_TASK PROMPT_
Copy out every line of the data exactly; do not include the images.

_EXERCISE MATERIAL_
---+---

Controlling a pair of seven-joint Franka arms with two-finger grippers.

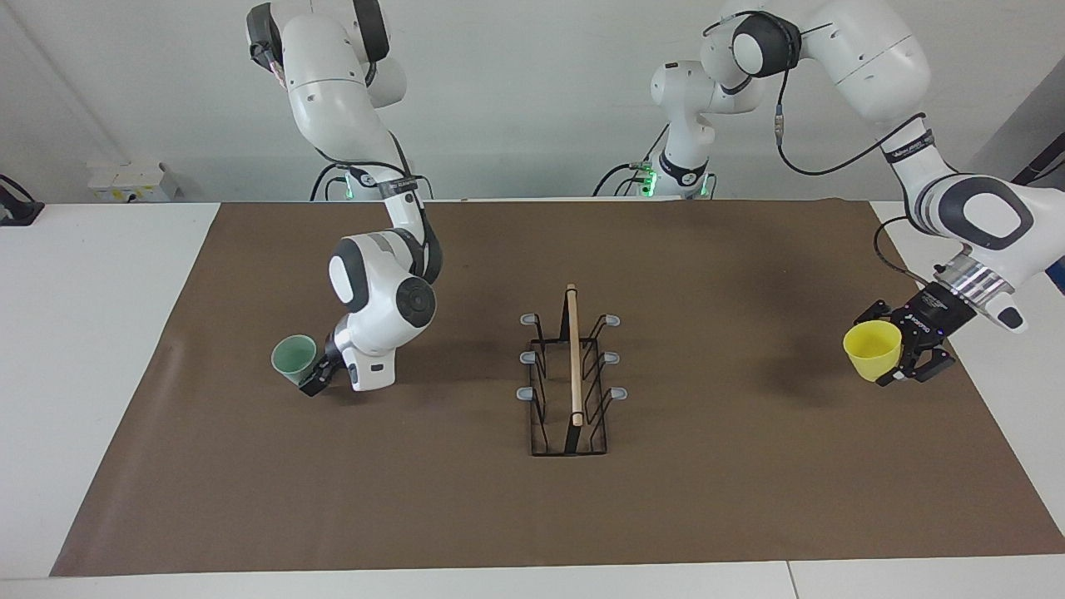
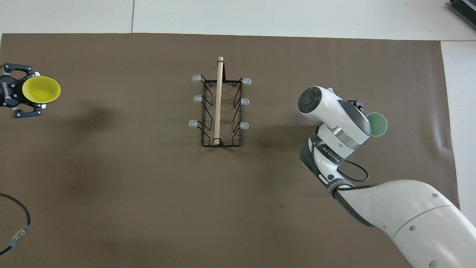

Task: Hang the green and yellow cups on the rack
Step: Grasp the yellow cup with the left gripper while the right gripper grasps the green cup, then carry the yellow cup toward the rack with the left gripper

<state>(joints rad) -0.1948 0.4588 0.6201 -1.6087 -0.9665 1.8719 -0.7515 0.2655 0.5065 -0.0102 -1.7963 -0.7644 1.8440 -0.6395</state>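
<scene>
1. The left hand [image 1: 894, 353] is gripping the yellow cup [image 1: 872, 349] by its rim, holding it in the air over the left arm's end of the table [image 1: 749, 499]
2. The right hand [image 1: 314, 376] is clamping the green cup [image 1: 294, 359], tilted, over the right arm's end
3. The rack [image 1: 571, 378] is standing mid-table between both cups, its pegs bare

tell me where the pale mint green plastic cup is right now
The pale mint green plastic cup is held in the right gripper, raised over the brown mat toward the right arm's end of the table, well clear of the black wire rack.
</scene>
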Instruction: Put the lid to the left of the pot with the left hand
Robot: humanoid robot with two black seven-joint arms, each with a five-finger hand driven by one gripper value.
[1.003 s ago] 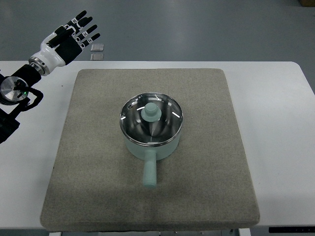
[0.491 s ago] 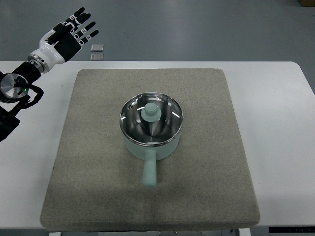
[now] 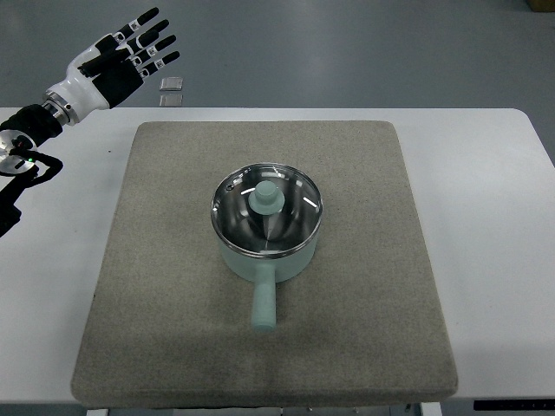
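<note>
Glass lid (image 3: 266,211) still sitting on pot (image 3: 264,256); left hand (image 3: 117,59), fingers spread and empty, drifting up-left, farther off the table (image 3: 486,173) — reach not beginning.

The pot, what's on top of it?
A glass lid with a green knob sits on the pot. Reflections on the glass hide most of the inside.

Round glass lid with steel rim and pale mint-green knob (image 3: 266,212) sits flat and closed on the small pale mint-green saucepan (image 3: 269,260), which stands upright mid-mat, its straight mint handle pointing toward the near edge.
</note>
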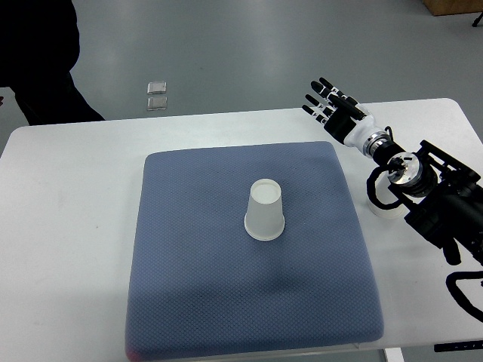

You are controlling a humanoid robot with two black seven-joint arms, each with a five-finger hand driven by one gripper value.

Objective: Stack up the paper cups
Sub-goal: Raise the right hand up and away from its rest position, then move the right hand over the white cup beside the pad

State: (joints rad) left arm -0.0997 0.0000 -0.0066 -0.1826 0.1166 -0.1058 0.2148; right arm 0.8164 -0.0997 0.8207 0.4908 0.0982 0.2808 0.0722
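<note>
One white paper cup (265, 210) stands upside down near the middle of the blue-grey mat (196, 264). Whether it is a single cup or a stack I cannot tell. My right hand (326, 102) hovers over the table's far edge, beyond the mat's far right corner, well away from the cup. Its fingers (315, 96) are spread and hold nothing. The right arm (430, 188) runs in from the right edge. The left arm does not show.
The mat lies on a white table (68, 226). A person in dark clothing (38, 60) stands at the far left beyond the table. Two small clear items (157, 95) lie on the floor behind the table.
</note>
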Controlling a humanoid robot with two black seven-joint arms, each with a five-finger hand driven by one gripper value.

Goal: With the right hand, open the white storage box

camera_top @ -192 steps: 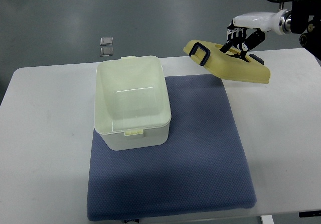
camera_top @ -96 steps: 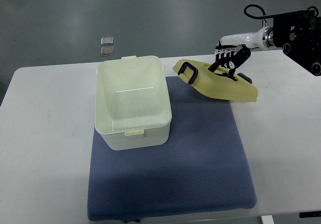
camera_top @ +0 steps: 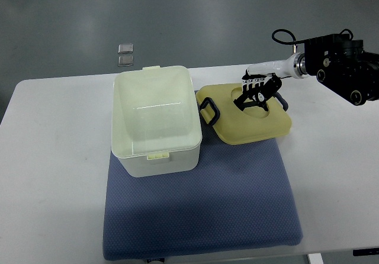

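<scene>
The white storage box (camera_top: 156, 119) stands open and empty on the left part of the blue mat (camera_top: 201, 199). Its pale yellow lid (camera_top: 244, 113), with black latches at both ends, lies almost flat on the mat just right of the box. My right hand (camera_top: 254, 93) reaches in from the right edge and its black fingers (camera_top: 246, 100) are curled on the lid's top handle recess. The left arm does not show.
The mat lies on a white table (camera_top: 53, 157). Two small grey squares (camera_top: 125, 54) sit on the floor beyond the table's far edge. My right forearm (camera_top: 340, 68) hangs over the table's far right corner.
The right hand has carried the lid down and to the left, from tilted in the air at the far right to lying nearly flat on the mat beside the box.
</scene>
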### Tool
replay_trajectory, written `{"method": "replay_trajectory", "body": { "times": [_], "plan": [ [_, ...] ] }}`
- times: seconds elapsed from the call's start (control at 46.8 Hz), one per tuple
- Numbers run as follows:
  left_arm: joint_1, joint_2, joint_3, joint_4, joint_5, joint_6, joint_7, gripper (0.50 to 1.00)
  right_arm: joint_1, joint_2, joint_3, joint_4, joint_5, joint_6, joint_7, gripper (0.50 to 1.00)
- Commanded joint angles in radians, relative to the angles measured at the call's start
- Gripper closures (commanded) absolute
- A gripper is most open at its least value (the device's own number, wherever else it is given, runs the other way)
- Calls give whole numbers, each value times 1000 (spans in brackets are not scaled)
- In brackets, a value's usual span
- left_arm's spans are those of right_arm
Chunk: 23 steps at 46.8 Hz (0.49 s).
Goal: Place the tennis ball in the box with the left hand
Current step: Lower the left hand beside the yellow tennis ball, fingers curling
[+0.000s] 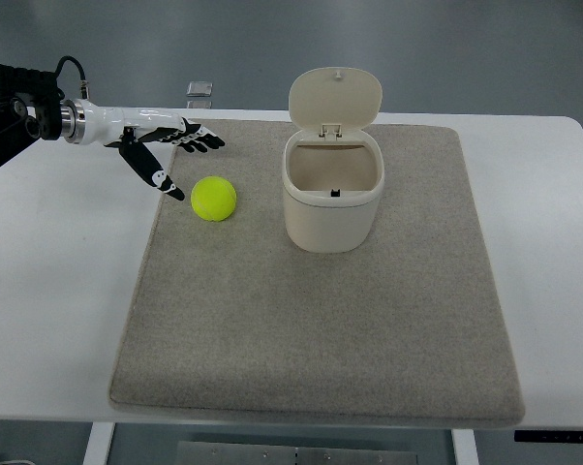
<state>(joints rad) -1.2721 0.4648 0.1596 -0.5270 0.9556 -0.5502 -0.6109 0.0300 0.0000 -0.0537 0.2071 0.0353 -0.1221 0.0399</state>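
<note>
Grey felt mat [321,329] covers the white table [49,310], and on its far left part the fuzzy yellow-green tennis ball [214,199] lies free, well left of the cream plastic box [332,189] with its hinged lid raised. Just beyond the ball, the left hand [166,150] hovers with fingers spread, holding nothing. A glancing thumb could roll the ball away, or a loose grasp could drop it short of the box's narrow mouth.
</note>
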Motion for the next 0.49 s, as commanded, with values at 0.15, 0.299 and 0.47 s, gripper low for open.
{"method": "replay_trajectory", "body": {
  "times": [0.15, 0.299, 0.47],
  "plan": [
    [22, 0, -3, -22, -1, 4, 0, 546, 1, 0, 0, 0, 0, -1, 0, 599],
    [28, -2, -2, -24, -1, 7, 0, 546, 1, 0, 0, 0, 0, -1, 0, 599],
    [33, -6, -2, -24, -1, 7, 0, 546, -1, 0, 0, 0, 0, 1, 0, 599]
  ]
}}
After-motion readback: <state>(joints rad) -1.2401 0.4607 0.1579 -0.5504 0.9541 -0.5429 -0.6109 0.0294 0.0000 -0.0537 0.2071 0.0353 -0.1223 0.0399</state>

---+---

_TASK RESPONSE_
Controlling a pair of seven-joint Franka arms with two-finger grippers.


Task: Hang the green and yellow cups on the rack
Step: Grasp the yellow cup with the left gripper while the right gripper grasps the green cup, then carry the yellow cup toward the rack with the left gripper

<state>(joints rad) -0.1948 0.4588 0.6201 -1.6087 -0.9665 1.8719 -0.7515 0.2655 0.5065 -0.0102 -1.7963 -0.7644 1.8440 -0.6395</state>
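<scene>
1. The left hand [image 1: 894, 353] is gripping the yellow cup [image 1: 872, 349] by its rim, holding it in the air over the left arm's end of the table [image 1: 749, 499]
2. The right hand [image 1: 314, 376] is clamping the green cup [image 1: 294, 359], tilted, over the right arm's end
3. The rack [image 1: 571, 378] is standing mid-table between both cups, its pegs bare

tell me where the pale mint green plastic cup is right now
The pale mint green plastic cup is held in the right gripper, raised over the brown mat toward the right arm's end of the table, well clear of the black wire rack.
</scene>
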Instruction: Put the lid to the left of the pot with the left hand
Robot: humanoid robot with two black seven-joint arms, each with a five-finger hand driven by one gripper value.
[1.003 s ago] 
[0.491 s ago] 
[now] 
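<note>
Glass lid (image 3: 266,211) still sitting on pot (image 3: 264,256); left hand (image 3: 117,59), fingers spread and empty, drifting up-left, farther off the table (image 3: 486,173) — reach not beginning.

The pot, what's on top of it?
A glass lid with a green knob sits on the pot. Reflections on the glass hide most of the inside.

Round glass lid with steel rim and pale mint-green knob (image 3: 266,212) sits flat and closed on the small pale mint-green saucepan (image 3: 269,260), which stands upright mid-mat, its straight mint handle pointing toward the near edge.
</note>
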
You are controlling a humanoid robot with two black seven-joint arms, each with a five-finger hand driven by one gripper value.

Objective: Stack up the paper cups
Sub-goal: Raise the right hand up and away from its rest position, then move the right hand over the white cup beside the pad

State: (joints rad) left arm -0.0997 0.0000 -0.0066 -0.1826 0.1166 -0.1058 0.2148; right arm 0.8164 -0.0997 0.8207 0.4908 0.0982 0.2808 0.0722
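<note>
One white paper cup (265, 210) stands upside down near the middle of the blue-grey mat (196, 264). Whether it is a single cup or a stack I cannot tell. My right hand (326, 102) hovers over the table's far edge, beyond the mat's far right corner, well away from the cup. Its fingers (315, 96) are spread and hold nothing. The right arm (430, 188) runs in from the right edge. The left arm does not show.
The mat lies on a white table (68, 226). A person in dark clothing (38, 60) stands at the far left beyond the table. Two small clear items (157, 95) lie on the floor behind the table.
</note>
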Controlling a humanoid robot with two black seven-joint arms, each with a five-finger hand driven by one gripper value.

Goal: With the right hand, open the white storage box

camera_top @ -192 steps: 
camera_top @ -96 steps: 
camera_top @ +0 steps: 

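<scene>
The white storage box (camera_top: 156, 119) stands open and empty on the left part of the blue mat (camera_top: 201, 199). Its pale yellow lid (camera_top: 244, 113), with black latches at both ends, lies almost flat on the mat just right of the box. My right hand (camera_top: 254, 93) reaches in from the right edge and its black fingers (camera_top: 246, 100) are curled on the lid's top handle recess. The left arm does not show.
The mat lies on a white table (camera_top: 53, 157). Two small grey squares (camera_top: 125, 54) sit on the floor beyond the table's far edge. My right forearm (camera_top: 340, 68) hangs over the table's far right corner.
The right hand has carried the lid down and to the left, from tilted in the air at the far right to lying nearly flat on the mat beside the box.
</scene>
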### Tool
replay_trajectory, written `{"method": "replay_trajectory", "body": { "times": [_], "plan": [ [_, ...] ] }}`
- times: seconds elapsed from the call's start (control at 46.8 Hz), one per tuple
- Numbers run as follows:
  left_arm: joint_1, joint_2, joint_3, joint_4, joint_5, joint_6, joint_7, gripper (0.50 to 1.00)
  right_arm: joint_1, joint_2, joint_3, joint_4, joint_5, joint_6, joint_7, gripper (0.50 to 1.00)
- Commanded joint angles in radians, relative to the angles measured at the call's start
- Gripper closures (commanded) absolute
- A gripper is most open at its least value (the device's own number, wherever else it is given, runs the other way)
- Calls give whole numbers, each value times 1000 (spans in brackets are not scaled)
- In brackets, a value's usual span
- left_arm's spans are those of right_arm
Chunk: 23 steps at 46.8 Hz (0.49 s).
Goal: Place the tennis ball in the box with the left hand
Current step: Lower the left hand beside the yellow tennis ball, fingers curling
[+0.000s] 
<state>(joints rad) -1.2721 0.4648 0.1596 -0.5270 0.9556 -0.5502 -0.6109 0.0300 0.0000 -0.0537 0.2071 0.0353 -0.1221 0.0399</state>
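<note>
Grey felt mat [321,329] covers the white table [49,310], and on its far left part the fuzzy yellow-green tennis ball [214,199] lies free, well left of the cream plastic box [332,189] with its hinged lid raised. Just beyond the ball, the left hand [166,150] hovers with fingers spread, holding nothing. A glancing thumb could roll the ball away, or a loose grasp could drop it short of the box's narrow mouth.
</note>
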Motion for the next 0.49 s, as commanded, with values at 0.15, 0.299 and 0.47 s, gripper low for open.
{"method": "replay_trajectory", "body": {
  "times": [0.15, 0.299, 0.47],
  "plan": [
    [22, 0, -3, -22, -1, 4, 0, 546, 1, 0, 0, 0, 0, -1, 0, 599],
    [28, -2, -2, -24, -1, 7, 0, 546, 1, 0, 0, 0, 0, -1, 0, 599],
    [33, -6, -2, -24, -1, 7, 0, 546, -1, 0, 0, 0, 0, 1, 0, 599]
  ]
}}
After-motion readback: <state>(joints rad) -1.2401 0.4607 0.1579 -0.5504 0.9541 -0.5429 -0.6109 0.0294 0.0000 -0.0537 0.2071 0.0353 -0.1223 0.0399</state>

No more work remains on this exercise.